I went there two and a half years ago, and I need to go back. Delicious noms,


----------



## Sunray (Oct 20, 2012)

I've eaten there and its a truly excellent Veg restaurant and decent prices for the quality too.


----------



## editor (Oct 20, 2012)

porno thieving gypsy said:


> battered halloumi? Hmm, yes please


That was so wonderfully tasty my mouth is watering at the memory of it!


----------



## gaijingirl (Oct 20, 2012)

There's been a real trend recently for pubs to serve battered halloumi and chips as a veggie fish and chips.  Lardy but lovely.


----------



## nagapie (Nov 11, 2012)

So veggies, suggestions for mr nags' birthday meal out please. We are limited by bedtime - can't leave home before the little man is asleep, around 8 - so can't travel too far from Brixton. Also it's a Wednesday so needs to be a place that is open then and preferably somewhere that takes bookings.


----------



## Mapped (Nov 11, 2012)

gaijingirl said:


> There's been a real trend recently for pubs to serve battered halloumi and chips as a veggie fish and chips. Lardy but lovely.


 
Sounds like a version of greek saganaki, which is all good in my book


----------



## Orangesanlemons (Dec 11, 2012)

gaijingirl said:


> utter disaster! Myself and 4 close friends had booked TaT for dinner on December 1st. We've booked a hotel near Brighton for the occasion. Was sooooooooo looking forward to it - it's really hard to get us all together in one place and one time. Just got a call from TaT and they've had a fire and their kitchen isn't due to reopen until December 7th!  We're going to Food for Friends instead but it's really not the same.


 
The fire was due to the spontaneous combustion of a pile of freshly tumble-dried tea towels in the kitchen - which is strangely not as rare as you'd think.
The re-opening has been put back to January now and may slip further, which is a shame as I like the place, the food & the owners, but hopefully they'll be up and running soon.
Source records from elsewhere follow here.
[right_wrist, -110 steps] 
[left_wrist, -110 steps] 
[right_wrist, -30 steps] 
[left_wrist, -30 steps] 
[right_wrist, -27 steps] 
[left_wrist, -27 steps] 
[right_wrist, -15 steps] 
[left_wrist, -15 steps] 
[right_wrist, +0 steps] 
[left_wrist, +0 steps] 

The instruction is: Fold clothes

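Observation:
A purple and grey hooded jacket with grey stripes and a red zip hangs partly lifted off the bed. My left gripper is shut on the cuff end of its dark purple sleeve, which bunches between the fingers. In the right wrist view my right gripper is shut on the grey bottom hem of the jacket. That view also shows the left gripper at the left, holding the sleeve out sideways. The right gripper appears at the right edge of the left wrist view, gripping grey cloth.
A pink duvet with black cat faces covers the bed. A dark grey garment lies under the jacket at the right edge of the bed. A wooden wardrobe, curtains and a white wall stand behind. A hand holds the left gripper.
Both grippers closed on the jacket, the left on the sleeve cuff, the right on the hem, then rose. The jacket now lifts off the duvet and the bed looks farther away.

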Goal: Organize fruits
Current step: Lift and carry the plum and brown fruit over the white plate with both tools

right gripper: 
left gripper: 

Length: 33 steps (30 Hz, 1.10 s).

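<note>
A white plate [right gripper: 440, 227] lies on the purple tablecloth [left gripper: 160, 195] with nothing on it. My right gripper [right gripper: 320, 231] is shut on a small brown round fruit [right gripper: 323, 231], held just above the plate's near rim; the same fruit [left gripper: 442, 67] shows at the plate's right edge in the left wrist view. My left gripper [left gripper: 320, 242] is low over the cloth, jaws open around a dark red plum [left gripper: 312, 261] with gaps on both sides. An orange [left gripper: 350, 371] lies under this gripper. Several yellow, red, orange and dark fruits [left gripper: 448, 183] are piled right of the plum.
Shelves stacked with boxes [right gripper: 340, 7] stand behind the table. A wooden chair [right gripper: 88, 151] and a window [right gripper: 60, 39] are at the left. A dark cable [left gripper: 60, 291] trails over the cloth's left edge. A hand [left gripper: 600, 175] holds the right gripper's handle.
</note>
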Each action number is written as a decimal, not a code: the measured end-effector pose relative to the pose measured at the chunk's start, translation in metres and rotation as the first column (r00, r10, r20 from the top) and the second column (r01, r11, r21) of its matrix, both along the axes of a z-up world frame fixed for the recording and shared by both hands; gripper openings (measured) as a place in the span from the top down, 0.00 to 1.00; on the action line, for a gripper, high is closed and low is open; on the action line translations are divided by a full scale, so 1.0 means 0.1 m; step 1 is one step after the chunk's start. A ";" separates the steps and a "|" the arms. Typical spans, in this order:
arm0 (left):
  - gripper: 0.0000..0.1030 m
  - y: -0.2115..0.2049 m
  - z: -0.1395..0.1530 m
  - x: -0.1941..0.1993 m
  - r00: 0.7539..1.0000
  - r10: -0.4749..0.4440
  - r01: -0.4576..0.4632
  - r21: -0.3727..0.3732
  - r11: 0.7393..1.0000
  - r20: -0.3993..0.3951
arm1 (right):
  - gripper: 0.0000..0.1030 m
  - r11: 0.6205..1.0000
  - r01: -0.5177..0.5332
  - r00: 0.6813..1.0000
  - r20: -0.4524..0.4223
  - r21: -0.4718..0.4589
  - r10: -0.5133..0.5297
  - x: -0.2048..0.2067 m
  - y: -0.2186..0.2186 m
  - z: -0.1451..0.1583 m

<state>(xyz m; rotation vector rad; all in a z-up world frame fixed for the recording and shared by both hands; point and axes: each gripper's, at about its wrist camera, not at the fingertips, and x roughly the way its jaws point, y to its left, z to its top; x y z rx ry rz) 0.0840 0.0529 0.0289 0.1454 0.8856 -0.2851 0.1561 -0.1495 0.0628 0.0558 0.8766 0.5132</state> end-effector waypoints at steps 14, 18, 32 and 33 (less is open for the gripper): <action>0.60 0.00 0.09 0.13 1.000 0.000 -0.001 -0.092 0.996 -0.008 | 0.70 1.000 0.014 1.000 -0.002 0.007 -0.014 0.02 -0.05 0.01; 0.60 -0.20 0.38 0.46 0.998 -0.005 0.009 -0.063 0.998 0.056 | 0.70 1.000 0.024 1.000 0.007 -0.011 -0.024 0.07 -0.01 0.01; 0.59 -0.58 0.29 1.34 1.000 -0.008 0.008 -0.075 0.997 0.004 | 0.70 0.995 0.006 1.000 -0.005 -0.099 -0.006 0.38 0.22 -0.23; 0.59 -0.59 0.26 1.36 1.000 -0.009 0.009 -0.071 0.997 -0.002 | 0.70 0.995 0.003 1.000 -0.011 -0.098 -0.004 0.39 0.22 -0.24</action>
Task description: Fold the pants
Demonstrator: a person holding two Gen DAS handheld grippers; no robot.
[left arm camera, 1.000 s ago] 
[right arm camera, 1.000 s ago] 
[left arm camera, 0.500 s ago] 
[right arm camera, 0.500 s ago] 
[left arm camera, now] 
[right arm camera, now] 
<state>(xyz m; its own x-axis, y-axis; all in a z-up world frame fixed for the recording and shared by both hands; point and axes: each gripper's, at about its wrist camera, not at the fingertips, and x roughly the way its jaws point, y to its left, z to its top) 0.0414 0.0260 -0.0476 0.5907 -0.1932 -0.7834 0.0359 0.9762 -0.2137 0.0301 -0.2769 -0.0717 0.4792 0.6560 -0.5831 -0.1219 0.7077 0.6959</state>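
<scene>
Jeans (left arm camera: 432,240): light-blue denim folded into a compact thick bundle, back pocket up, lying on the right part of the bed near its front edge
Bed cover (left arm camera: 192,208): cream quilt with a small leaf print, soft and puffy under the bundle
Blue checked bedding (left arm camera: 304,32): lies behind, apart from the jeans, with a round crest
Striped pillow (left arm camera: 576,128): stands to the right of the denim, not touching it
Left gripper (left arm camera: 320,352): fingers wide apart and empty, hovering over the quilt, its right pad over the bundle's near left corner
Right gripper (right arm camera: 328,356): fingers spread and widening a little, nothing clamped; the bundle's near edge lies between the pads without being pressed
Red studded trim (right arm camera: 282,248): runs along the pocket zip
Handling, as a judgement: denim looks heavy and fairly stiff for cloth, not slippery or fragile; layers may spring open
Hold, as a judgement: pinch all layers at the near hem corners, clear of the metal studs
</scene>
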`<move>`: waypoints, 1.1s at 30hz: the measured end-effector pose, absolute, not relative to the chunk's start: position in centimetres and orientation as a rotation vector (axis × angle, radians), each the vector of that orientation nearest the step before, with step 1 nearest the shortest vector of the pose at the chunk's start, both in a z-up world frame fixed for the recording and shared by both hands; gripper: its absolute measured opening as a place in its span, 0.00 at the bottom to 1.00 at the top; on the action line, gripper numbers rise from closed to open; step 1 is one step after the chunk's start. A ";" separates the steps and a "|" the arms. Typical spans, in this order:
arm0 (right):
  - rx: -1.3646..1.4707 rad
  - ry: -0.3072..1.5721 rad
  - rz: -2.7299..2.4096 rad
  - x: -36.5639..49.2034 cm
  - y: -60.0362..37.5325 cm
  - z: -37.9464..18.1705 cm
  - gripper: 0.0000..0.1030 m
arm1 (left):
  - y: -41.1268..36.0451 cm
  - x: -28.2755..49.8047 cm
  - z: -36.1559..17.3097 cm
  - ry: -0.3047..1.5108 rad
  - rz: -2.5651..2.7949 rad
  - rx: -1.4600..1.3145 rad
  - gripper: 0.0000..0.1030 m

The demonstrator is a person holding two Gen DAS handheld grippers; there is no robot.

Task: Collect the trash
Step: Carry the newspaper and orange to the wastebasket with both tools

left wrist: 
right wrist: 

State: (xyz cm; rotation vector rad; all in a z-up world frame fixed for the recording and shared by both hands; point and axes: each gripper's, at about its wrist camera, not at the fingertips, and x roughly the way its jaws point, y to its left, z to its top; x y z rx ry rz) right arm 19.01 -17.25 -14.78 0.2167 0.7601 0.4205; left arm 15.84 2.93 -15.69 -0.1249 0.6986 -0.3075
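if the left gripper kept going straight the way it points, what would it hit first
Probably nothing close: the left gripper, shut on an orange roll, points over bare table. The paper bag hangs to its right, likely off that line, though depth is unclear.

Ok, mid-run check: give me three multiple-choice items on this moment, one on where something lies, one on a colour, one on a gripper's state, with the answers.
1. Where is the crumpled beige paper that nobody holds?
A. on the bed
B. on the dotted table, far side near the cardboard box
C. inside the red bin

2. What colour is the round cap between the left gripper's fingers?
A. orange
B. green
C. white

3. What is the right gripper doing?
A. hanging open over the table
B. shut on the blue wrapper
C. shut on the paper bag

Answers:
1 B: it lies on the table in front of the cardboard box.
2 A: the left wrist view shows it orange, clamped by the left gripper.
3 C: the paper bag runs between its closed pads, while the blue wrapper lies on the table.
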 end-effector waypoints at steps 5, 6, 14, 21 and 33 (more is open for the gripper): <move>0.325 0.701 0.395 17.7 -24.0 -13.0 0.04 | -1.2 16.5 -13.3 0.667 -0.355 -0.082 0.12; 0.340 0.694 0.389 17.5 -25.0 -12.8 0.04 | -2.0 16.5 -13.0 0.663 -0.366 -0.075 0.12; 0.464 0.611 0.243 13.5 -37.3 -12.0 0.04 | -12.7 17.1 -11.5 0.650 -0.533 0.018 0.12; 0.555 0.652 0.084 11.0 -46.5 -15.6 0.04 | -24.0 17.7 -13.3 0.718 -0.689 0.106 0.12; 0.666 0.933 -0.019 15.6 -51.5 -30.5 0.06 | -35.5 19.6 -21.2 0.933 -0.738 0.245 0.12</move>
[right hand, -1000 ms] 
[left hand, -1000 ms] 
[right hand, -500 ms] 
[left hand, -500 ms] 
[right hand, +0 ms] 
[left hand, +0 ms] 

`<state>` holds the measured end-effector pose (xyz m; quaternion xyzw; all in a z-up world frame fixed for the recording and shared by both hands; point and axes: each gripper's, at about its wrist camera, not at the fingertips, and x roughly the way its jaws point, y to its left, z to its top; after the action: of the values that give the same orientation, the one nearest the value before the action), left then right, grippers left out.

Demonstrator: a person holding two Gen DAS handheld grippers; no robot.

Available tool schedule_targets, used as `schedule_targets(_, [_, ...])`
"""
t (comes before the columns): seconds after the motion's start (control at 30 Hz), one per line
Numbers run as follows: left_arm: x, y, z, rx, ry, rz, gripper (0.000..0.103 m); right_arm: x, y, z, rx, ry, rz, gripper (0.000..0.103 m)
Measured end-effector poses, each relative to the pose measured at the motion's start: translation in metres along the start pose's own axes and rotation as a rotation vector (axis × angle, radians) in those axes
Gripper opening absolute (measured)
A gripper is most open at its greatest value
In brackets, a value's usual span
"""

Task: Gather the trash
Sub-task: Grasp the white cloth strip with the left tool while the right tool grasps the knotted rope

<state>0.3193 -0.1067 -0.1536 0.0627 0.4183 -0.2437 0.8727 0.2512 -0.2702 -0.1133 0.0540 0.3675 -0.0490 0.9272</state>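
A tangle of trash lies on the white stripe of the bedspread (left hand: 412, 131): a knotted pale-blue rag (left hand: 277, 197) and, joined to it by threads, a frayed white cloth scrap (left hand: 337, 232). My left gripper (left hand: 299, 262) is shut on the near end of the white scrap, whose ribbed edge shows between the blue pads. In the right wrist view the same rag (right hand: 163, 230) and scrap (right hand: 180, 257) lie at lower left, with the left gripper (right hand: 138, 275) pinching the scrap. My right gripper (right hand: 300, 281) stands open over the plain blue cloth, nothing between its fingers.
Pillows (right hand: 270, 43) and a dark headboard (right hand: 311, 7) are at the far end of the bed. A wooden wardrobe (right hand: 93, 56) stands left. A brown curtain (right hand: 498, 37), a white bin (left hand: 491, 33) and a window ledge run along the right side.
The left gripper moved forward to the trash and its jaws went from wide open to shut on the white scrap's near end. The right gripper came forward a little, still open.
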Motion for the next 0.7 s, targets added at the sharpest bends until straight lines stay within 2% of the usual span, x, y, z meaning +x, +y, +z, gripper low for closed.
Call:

How was Food For Friends in the end? They've had a bit of a relaunch recently with the old chef from Due South trying to jazz things up a bit, but I was never that excited by the food there. Always seemed a bit stodge-heavy.


----------



## gaijingirl (Dec 11, 2012)

Orangesanlemons said:


> The fire was due to the spontaneous combustion of a pile of freshly tumble-dried tea towels in the kitchen - which is strangely not as rare as you'd think.
> The re-opening has been put back to January now and may slip further, which is a shame as I like the place, the food & the owners, but hopefully they'll be up and running soon.
> 
> How was Food For Friends in the end? They've had a bit of a relaunch recently with the old chef from Due South trying to jazz things up a bit, but I was never that excited by the food there. Always seemed a bit stodge-heavy.


 
yes.. we heard about the towels and we also heard February opening now. FfF was ok - but yeah - not as exciting to be honest.  We managed to have a good time nonetheless... we'll just have to go back in the new year.  As a consolation prize we are all going to Paris together in Spring for an overnighter to a French veggie restaurant instead!


----------